The Insect World Explored

When we think about insects, many words come to mind annoying, icky, beautiful, ouch!

From houseflies, termites, and fleas, to roaches, dung beetles and maggots, to butterflies and dragonflies, to bees and wasps, what we should really be thinking is “abundant.”

Scientists have discovered about a million different types of insects, and they’re certain there are many millions more to be discovered and named. If you wrote the name of every insect in a book, and wrote the names of every other type of animal in another book, the insect book would have 20 times as many pages. When all the insects are finally discovered, their book could have 100 times as many pages.

There are so many ants and termites alone that, by themselves, they make up 20% of the weight of all the living animals on the planet!

If you could get all the animals in the world to stand in a straight line with just the beetles at the head of the line, and you started counting them off one-by-one, when you finished counting the beetles, you would be 25% through the line!

That there are so many insects is not surprising, given that the oldest fossil records of insects go back 320 million years.

The largest insect is a South American beetle, the Acteon Beetle. It’s about the same size as a chunk of 2×4 lumber two inches long. The longest is a Borneo stick insect, which can reach about 14 inches in length. The heaviest may be the African Goliath beetle, which can weigh nearly a quarter pound.

While you could probably live without those insects that annoy you personally those fleas, flies, ants, roaches, and termites insects definitely have their place in the world. There’s just too many of them, not to.

Insects’ roles can be based on the foods they eat. Those that eat plants are real pests. Some live on blood and are effective transmitters of disease, and we’d love to do without them, too.

But what about the insects that eat other insects? They should be heroes, shouldn’t they? Many others consume decaying plant and animal matter, performing a huge service to us all. Still others consume plant nectar, and in the process, immeasurably help our farmers produce bumper crops of the foods WE eat by pollinating the orchards and fields.

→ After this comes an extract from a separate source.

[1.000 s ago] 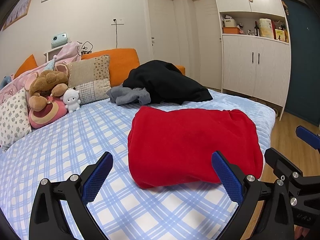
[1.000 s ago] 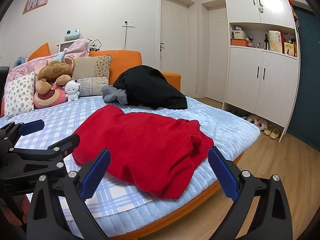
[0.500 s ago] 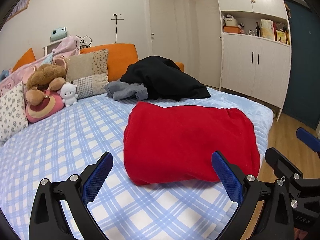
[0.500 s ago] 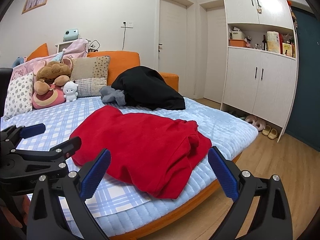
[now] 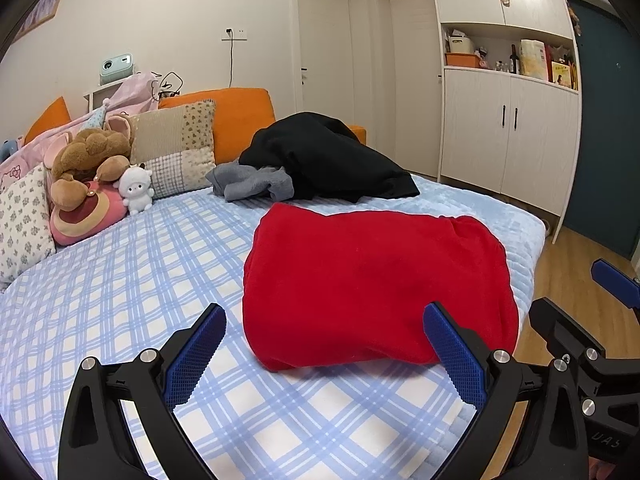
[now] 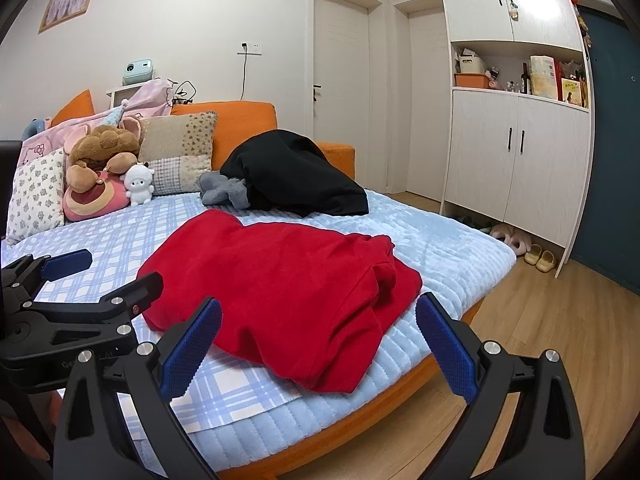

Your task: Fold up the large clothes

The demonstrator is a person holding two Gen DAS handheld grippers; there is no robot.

But perhaps one of their most important roles is the food they represent to other animals. In the food cycle, insects consume plant and animal matter, then become food for birds, reptiles, fish, amphibians, and small mammals. Certain insects can be delicacies in some human cultures, too.

Because of their major role in the food cycle, without insects, as pesky as they are, our environment would collapse. I don’t think we need to mount a “Save the Insects” campaign, though. They’re probably going to do all right for themselves for the next 320 million years, too.